What is expected: Pictures within the data are to be left out; everything else must be reproduced exactly.

Dataset extract:
◇ ◇ ◇ ◇

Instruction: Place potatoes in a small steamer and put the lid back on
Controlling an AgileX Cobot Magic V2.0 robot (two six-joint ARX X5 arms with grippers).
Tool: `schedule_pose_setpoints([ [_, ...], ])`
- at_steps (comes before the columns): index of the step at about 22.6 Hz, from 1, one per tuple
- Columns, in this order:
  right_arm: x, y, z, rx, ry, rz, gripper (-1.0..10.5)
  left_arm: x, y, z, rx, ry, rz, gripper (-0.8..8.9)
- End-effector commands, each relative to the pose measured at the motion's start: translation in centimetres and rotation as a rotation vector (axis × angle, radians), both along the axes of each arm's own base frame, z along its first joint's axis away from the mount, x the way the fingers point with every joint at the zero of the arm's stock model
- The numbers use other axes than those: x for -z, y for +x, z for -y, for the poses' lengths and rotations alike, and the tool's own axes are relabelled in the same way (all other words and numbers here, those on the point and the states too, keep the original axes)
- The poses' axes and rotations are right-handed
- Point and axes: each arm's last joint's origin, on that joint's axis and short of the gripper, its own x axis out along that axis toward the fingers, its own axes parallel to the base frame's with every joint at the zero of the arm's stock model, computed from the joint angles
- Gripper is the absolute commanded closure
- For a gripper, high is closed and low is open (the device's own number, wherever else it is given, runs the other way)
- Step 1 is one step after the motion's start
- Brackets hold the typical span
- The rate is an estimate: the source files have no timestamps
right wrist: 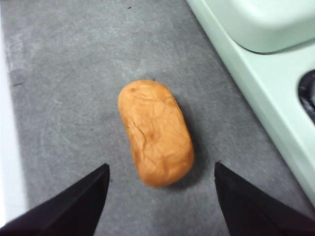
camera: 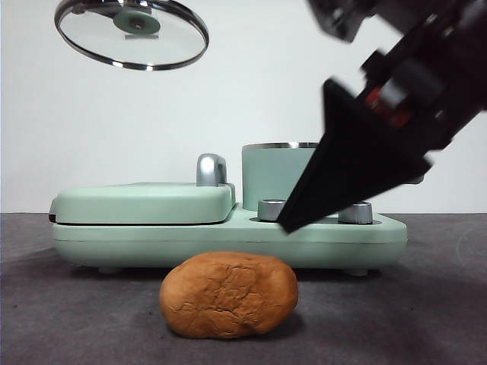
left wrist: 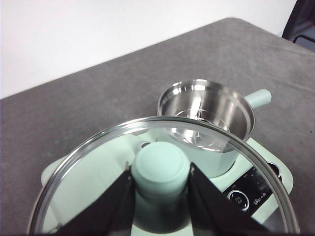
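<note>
The orange-brown potato (camera: 228,295) lies on the grey table in front of the appliance; it also shows in the right wrist view (right wrist: 155,132). My right gripper (right wrist: 160,196) is open, above the potato and apart from it; in the front view it comes in from the upper right as a black jaw (camera: 342,163). The small steamer pot (camera: 278,176) stands open on the appliance base, its steel inside empty (left wrist: 206,110). My left gripper (left wrist: 160,189) is shut on the lid's green knob (left wrist: 160,169) and holds the glass lid (camera: 131,34) high at the upper left.
The flat mint-green hinged grill plate (camera: 144,201) sits on the left of the appliance base (camera: 228,239), with a steel latch (camera: 211,169). Two steel dials (camera: 355,213) stand on the base's right. The pot's handle (left wrist: 258,98) points away from the base.
</note>
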Motion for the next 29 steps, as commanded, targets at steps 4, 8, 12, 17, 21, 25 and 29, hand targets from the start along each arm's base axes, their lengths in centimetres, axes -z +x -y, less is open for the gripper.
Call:
schedule_pose_setpoints([
  [4,1.2,1.1,-1.7,-0.024,-0.036,-0.034,5.7,-1.1,-0.2,-0.2,-0.003,-0.026,0.046,8.03],
  [8,1.7,2.4,-3.0,-0.042,-0.049,-0.073,5.7,-1.1,-0.2,-0.2,-0.003,-0.026,0.046,8.03],
  [12,2.3,3.5,-4.8,-0.071,-0.063,-0.108,5.7,-1.1,-0.2,-0.2,-0.002,-0.023,0.048,8.03],
  [17,3.6,3.0,-6.3,-0.111,-0.103,-0.154,6.0,-0.9,-0.3,-0.2,0.002,-0.006,0.034,8.03],
  [21,3.6,2.4,-6.5,-0.081,-0.134,-0.173,7.3,-0.8,-0.3,-0.3,0.003,-0.003,0.033,8.03],
  [25,2.8,1.9,-5.8,-0.002,-0.165,-0.27,7.3,-0.9,-0.3,-0.3,0.003,-0.003,0.034,8.03],
  [29,-0.7,1.0,-4.5,0.104,-0.159,-0.344,7.3,-0.9,-0.3,-0.3,0.003,-0.004,0.035,8.03],
])
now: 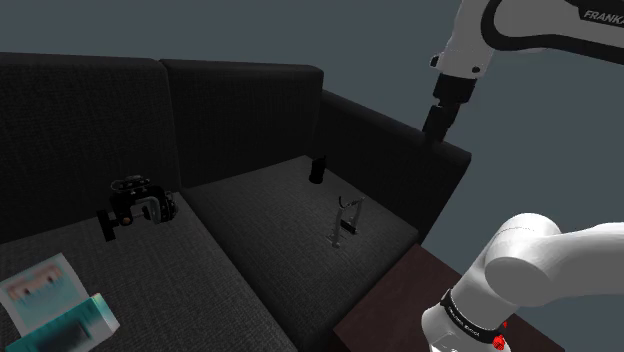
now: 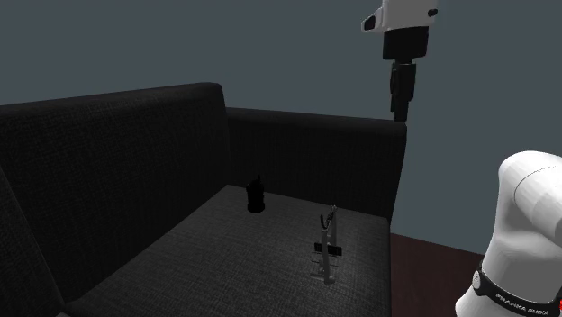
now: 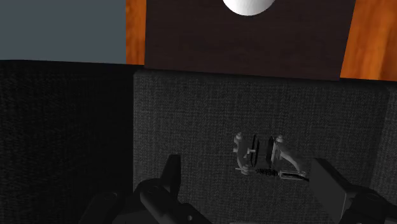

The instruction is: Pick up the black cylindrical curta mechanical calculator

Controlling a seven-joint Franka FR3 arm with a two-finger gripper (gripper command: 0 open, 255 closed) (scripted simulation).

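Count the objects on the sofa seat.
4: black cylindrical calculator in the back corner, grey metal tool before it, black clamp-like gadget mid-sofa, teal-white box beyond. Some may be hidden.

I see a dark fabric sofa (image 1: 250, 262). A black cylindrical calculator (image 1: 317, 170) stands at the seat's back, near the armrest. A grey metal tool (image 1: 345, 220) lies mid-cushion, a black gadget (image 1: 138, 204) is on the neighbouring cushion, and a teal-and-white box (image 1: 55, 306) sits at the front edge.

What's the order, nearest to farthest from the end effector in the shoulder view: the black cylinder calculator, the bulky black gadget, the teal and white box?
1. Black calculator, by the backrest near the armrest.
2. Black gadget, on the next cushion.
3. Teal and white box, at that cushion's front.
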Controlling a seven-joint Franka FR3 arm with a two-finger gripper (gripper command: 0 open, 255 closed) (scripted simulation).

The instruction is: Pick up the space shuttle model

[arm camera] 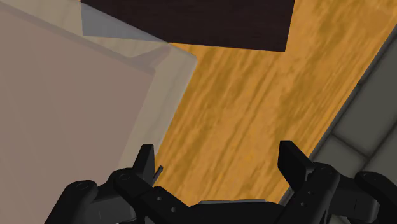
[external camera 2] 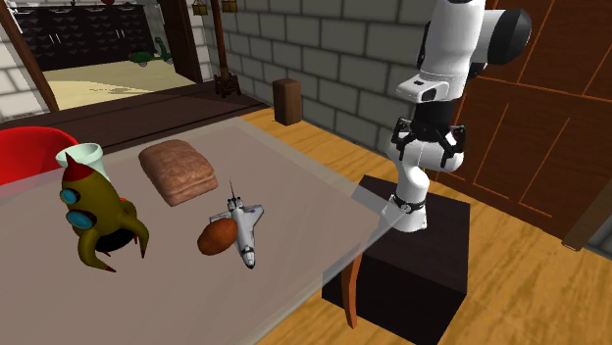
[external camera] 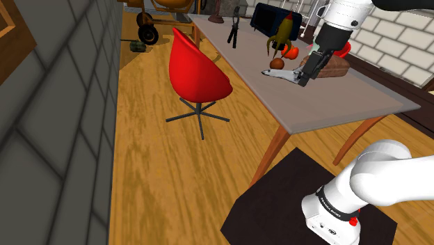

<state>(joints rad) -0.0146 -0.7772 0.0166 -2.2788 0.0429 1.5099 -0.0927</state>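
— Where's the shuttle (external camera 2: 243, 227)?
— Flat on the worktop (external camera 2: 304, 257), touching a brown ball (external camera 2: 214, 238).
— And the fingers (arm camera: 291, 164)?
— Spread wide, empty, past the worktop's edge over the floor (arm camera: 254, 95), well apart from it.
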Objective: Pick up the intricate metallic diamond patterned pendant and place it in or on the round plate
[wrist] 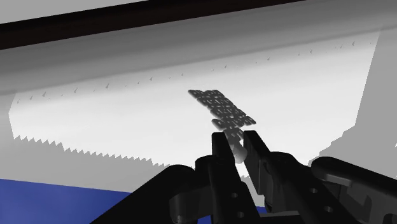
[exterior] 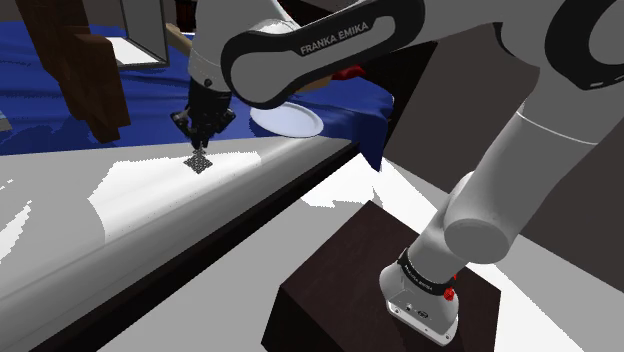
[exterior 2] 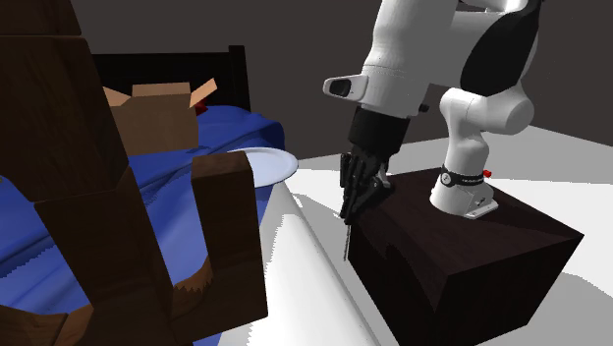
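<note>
blue-covered bed (exterior 2: 231, 128) bore a white round plate (exterior: 288, 121) at its edge and an open cardboard box (exterior 2: 157, 116); pale surface (exterior: 150, 200) lay alongside.

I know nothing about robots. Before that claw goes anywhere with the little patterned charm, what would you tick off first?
1. Grip: the claw is shut on the pendant, clasping one end. Ok.
2. Pendant lifted off the white surface: cannot tell. It hangs below the claw with its lower tip near the surface.
3. Target in sight: the plate lies on the blue cover. Ok.
4. Pendant above the plate: not ok. It hangs over the white surface, apart from the plate.
5. Pendant hanging steady, not swinging: cannot tell.
</note>
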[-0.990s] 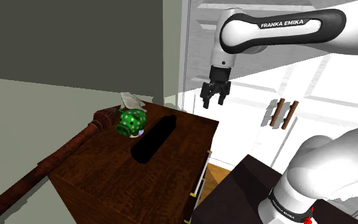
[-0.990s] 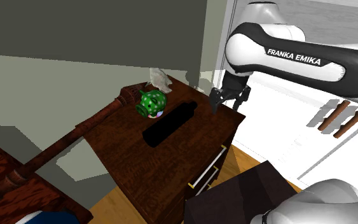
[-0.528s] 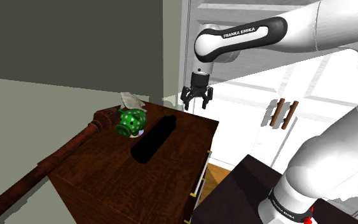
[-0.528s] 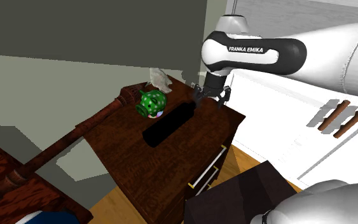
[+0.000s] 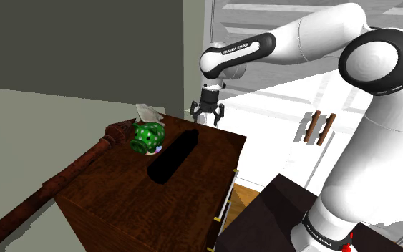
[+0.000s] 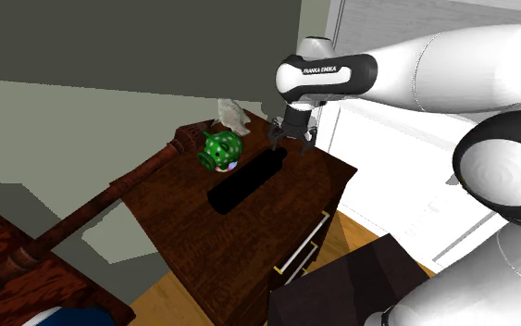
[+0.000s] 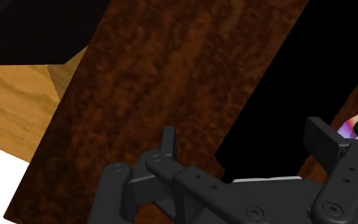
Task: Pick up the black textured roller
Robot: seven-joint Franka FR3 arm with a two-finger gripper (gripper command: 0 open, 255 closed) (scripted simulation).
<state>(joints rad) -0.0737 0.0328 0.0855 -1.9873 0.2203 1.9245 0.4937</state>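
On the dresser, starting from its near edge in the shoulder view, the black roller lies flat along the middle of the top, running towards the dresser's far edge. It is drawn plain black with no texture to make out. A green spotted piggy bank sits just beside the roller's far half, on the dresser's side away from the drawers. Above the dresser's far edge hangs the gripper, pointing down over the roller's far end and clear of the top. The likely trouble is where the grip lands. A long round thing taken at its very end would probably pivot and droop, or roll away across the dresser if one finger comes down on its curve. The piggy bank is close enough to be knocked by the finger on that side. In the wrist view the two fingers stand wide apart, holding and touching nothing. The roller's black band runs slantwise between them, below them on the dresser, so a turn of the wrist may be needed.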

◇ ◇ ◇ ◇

Completed task:
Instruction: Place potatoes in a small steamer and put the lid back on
Controlling an AgileX Cobot Magic V2.0 robot (two six-joint ARX X5 arms with grippers).
Tool: `schedule_pose_setpoints([ [_, ...], ])`
- at_steps (comes before the columns): index of the step at about 22.6 Hz, from 1, one per tuple
- Columns, in this order:
  right_arm: x, y, z, rx, ry, rz, gripper (-1.0..10.5)
  left_arm: x, y, z, rx, ry, rz, gripper (-0.8..8.9)
- End-effector commands, each relative to the pose measured at the motion's start: translation in centimetres and rotation as a rotation vector (axis × angle, radians), both along the axes of each arm's own base frame, z along its first joint's axis away from the mount, x the way the fingers point with every joint at the zero of the arm's stock model
- The numbers use other axes than those: x for -z, y for +x, z for -y, for the poses' lengths and rotations alike, and the tool's own axes are relabelled in the same way (all other words and numbers here, those on the point and the states too, keep the original axes)
- The poses' axes and rotations are right-handed
- Point and axes: each arm's last joint's origin, on that joint's axis and short of the gripper, its own x axis out along that axis toward the fingers, its own axes parallel to the base frame's with every joint at the zero of the arm's stock model, computed from the joint angles
- Gripper is the absolute commanded closure
- For a gripper, high is closed and low is open (the device's own number, wherever else it is given, runs the other way)
- Step 1 is one step after the motion's start
- Brackets hold the typical span
- The rate is an estimate: the source files have no timestamps
right wrist: 
camera: 
left wrist: 
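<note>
The orange-brown potato (camera: 228,295) lies on the grey table in front of the appliance; it also shows in the right wrist view (right wrist: 155,132). My right gripper (right wrist: 160,196) is open, above the potato and apart from it; in the front view it comes in from the upper right as a black jaw (camera: 342,163). The small steamer pot (camera: 278,176) stands open on the appliance base, its steel inside empty (left wrist: 206,110). My left gripper (left wrist: 160,189) is shut on the lid's green knob (left wrist: 160,169) and holds the glass lid (camera: 131,34) high at the upper left.
The flat mint-green hinged grill plate (camera: 144,201) sits on the left of the appliance base (camera: 228,239), with a steel latch (camera: 211,169). Two steel dials (camera: 355,213) stand on the base's right. The pot's handle (left wrist: 258,98) points away from the base.
</note>
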Motion for the next 29 steps, as commanded, targets at steps 4, 8, 12, 17, 21, 25 and 29, hand targets from the start along each arm's base axes, their lengths in centimetres, axes -z +x -y, less is open for the gripper.
Call:
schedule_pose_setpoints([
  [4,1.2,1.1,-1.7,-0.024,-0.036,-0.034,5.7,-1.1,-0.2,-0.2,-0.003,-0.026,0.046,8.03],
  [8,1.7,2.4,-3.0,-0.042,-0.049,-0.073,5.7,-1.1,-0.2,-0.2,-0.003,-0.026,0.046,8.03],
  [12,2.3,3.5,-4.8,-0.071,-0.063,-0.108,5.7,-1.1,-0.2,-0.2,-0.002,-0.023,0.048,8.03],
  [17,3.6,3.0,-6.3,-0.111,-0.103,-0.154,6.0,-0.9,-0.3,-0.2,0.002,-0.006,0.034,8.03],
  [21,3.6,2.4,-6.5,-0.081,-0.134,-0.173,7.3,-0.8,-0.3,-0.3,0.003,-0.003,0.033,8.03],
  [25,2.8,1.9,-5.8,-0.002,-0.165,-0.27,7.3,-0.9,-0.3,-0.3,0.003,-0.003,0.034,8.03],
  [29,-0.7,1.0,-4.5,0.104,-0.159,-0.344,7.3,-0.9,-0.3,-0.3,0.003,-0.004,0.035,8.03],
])
now: 
now: 
now: 

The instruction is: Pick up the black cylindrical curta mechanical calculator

Controlling a seven-joint Franka FR3 arm with a two-finger gripper (gripper command: 0 open, 255 closed) (scripted simulation).

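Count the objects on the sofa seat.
4: black cylindrical calculator in the back corner, grey metal tool before it, black clamp-like gadget mid-sofa, teal-white box beyond. Some may be hidden.

I see a dark fabric sofa (image 1: 250, 262). A black cylindrical calculator (image 1: 317, 170) stands at the seat's back, near the armrest. A grey metal tool (image 1: 345, 220) lies mid-cushion, a black gadget (image 1: 138, 204) is on the neighbouring cushion, and a teal-and-white box (image 1: 55, 306) sits at the front edge.

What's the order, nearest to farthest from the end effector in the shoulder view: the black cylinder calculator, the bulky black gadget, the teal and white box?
1. Black calculator, by the backrest near the armrest.
2. Black gadget, on the next cushion.
3. Teal and white box, at that cushion's front.
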Controlling a seven-joint Franka FR3 arm with a two-finger gripper (gripper command: 0 open, 255 closed) (scripted simulation).

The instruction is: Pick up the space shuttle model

[arm camera] 
[external camera 2] 
[external camera] 

<state>(joints rad) -0.0146 -0.7772 0.0166 -2.2788 0.0429 1.5099 -0.0927</state>
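— Where's the shuttle (external camera 2: 243, 227)?
— Flat on the worktop (external camera 2: 304, 257), touching a brown ball (external camera 2: 214, 238).
— And the fingers (arm camera: 291, 164)?
— Spread wide, empty, past the worktop's edge over the floor (arm camera: 254, 95), well apart from it.
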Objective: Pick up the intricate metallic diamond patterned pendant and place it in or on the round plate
[wrist] 
[exterior] 
[exterior 2] 
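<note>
blue-covered bed (exterior 2: 231, 128) bore a white round plate (exterior: 288, 121) at its edge and an open cardboard box (exterior 2: 157, 116); pale surface (exterior: 150, 200) lay alongside.

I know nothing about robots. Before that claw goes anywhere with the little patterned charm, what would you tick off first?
1. Grip: the claw is shut on the pendant, clasping one end. Ok.
2. Pendant lifted off the white surface: cannot tell. It hangs below the claw with its lower tip near the surface.
3. Target in sight: the plate lies on the blue cover. Ok.
4. Pendant above the plate: not ok. It hangs over the white surface, apart from the plate.
5. Pendant hanging steady, not swinging: cannot tell.
</note>
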[-0.990s] 
[-0.990s] 
[-0.528s] 
[-0.528s] 
[+0.000s] 
[+0.000s] 
[+0.000s] 
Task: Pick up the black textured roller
Robot: seven-joint Franka FR3 arm with a two-finger gripper (gripper command: 0 open, 255 closed) (scripted simulation).
<state>(joints rad) -0.0737 0.0328 0.0855 -1.9873 0.2203 1.9245 0.4937</state>
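On the dresser, starting from its near edge in the shoulder view, the black roller lies flat along the middle of the top, running towards the dresser's far edge. It is drawn plain black with no texture to make out. A green spotted piggy bank sits just beside the roller's far half, on the dresser's side away from the drawers. Above the dresser's far edge hangs the gripper, pointing down over the roller's far end and clear of the top. The likely trouble is where the grip lands. A long round thing taken at its very end would probably pivot and droop, or roll away across the dresser if one finger comes down on its curve. The piggy bank is close enough to be knocked by the finger on that side. In the wrist view the two fingers stand wide apart, holding and touching nothing. The roller's black band runs slantwise between them, below them on the dresser, so a turn of the wrist may be needed.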

There is nothing further in this answer.